Quando il Francesco Olivero era il Francesco Olivero che a tutti noi di Chivasso viene in mente, tutte le volte che ci incontrava per la strada e sotto i portici, aveva delle cose da raccontarci. Per carità non grandi cose. Cose dell'Asilo Beato Angelo Carletti. Cose dell'Opera Pia Clara. Cose del suo Borgo San Pietro che amava più di ogni altra cosa al mondo. A volte parlava della Fiat. Altre volte del Vescovo suo amico. Di un cardinale. Di un dottore. Di una cena o di un pranzo a cui era stato invitato. Quasi un'esagerazione o, se si preferisce, un'esasperazione. Decine di amici importanti. Decine, anzi no, centinaia di cose da organizzare e altrettante di cose già organizzate. E poi foto da mostrare. Tante, tantissime foto. Foto del passato, foto del presente e se si vuole anche foto del futuro, che anche se ancora non c'erano, per lui era come se fossero già state scattate. Era fatto così e a noi piaceva così. Piaceva stare ad ascoltarlo, raccogliendo e facendo buon uso di ogni sua esperienza. Amava la ribalta e il gusto che si prova a finire sui giornali, ma solo per le cose belle, per quelle brutte assolutissimamente no, preferiva ci finissero gli altri. E così era quando affrontava i problemi di gestione dell'asilo o ci parlava dei lavori alla nuova casa di riposo che non finivano mai. E così è stato quando si arrabbiò sul serio con il presidente dell'Ascom Maria Luisa Coppa per quella festa del Nocciolino organizzata in contemporanea con la sua festa del borgo.

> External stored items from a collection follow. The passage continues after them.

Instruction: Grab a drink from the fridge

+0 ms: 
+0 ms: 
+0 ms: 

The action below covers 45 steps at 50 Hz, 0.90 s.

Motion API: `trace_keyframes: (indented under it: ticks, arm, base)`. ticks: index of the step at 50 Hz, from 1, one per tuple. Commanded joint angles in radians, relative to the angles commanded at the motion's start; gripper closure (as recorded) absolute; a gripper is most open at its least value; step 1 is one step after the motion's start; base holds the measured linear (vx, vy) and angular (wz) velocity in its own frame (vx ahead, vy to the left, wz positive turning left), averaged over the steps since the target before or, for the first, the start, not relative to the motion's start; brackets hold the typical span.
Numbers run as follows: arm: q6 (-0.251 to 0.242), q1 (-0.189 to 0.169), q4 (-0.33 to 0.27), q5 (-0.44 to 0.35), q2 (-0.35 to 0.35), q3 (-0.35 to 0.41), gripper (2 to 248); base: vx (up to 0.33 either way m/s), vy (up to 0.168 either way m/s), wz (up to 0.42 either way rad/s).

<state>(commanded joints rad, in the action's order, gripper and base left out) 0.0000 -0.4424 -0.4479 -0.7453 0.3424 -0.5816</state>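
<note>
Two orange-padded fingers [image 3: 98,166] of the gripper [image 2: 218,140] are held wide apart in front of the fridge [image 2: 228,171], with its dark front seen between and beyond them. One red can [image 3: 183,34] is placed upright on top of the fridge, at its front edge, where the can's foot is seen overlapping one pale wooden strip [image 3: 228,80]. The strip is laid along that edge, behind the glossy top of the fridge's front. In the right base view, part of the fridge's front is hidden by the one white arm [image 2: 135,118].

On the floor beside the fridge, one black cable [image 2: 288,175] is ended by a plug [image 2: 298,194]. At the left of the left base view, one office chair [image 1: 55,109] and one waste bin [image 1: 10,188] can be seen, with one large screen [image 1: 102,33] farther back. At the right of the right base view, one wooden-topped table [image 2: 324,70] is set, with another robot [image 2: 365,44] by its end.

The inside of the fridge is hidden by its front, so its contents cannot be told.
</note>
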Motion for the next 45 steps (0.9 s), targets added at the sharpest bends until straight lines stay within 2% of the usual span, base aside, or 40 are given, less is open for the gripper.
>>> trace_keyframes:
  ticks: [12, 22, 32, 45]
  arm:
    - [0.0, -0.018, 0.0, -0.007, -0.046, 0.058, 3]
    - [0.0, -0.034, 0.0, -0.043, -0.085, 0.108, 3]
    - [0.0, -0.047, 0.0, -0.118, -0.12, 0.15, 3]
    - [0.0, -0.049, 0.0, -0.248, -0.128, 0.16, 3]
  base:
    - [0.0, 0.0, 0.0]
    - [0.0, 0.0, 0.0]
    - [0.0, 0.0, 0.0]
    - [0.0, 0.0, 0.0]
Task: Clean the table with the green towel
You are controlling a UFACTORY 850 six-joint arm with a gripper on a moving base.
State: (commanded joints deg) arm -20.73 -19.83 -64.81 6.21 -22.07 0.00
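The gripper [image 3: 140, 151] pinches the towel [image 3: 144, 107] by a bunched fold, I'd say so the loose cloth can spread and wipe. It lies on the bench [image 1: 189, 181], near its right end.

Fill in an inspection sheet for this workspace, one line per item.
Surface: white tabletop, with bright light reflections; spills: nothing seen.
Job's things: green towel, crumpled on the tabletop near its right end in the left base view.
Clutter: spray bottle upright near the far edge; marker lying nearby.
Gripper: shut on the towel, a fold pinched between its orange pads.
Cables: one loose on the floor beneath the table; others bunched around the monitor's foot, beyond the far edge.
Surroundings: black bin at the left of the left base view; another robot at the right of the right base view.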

Poi arrivarono le dimissioni da tutto e tutto. Il calvario di una malattia che sembrava non avere soluzione. Il respiro sempre più difficile e la macchinetta dell'ossigeno sempre a spalle per produrlo. Prima il ricovero all'ospedale di Lanzo, infine al presidio di Settimo. Ogni tanto ci chiamava. "Venitemi a trovare. Ho delle cose da raccontare...". Chissà quante cose ci avrebbe raccontato ancora Francesco, cavaliere del lavoro. Già! Chissà quante cose.